• _Instructions to follow_
Set the images aside and retype the whole listing exactly.
##########
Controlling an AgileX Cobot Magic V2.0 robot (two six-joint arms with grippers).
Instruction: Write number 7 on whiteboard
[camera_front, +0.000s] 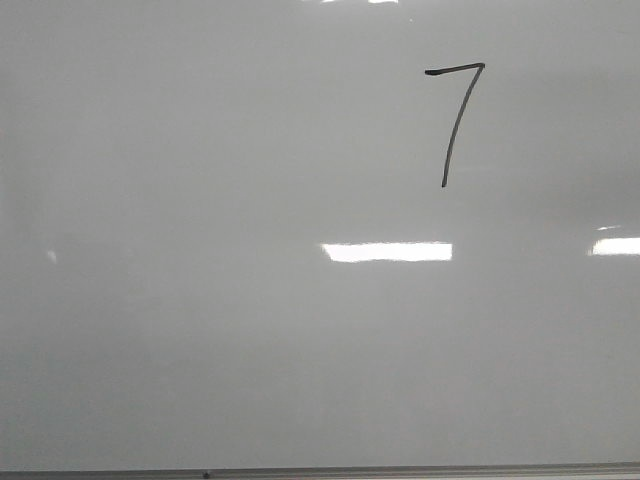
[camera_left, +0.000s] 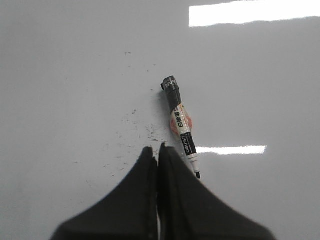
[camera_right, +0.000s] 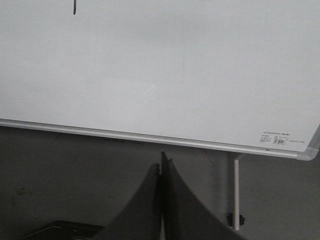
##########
• _Worked solution_
Controlling an AgileX Cobot Magic V2.0 robot (two six-joint arms with grippers).
Instruction: Write number 7 on whiteboard
[camera_front, +0.000s] 
[camera_left, +0.000s] 
[camera_right, +0.000s] 

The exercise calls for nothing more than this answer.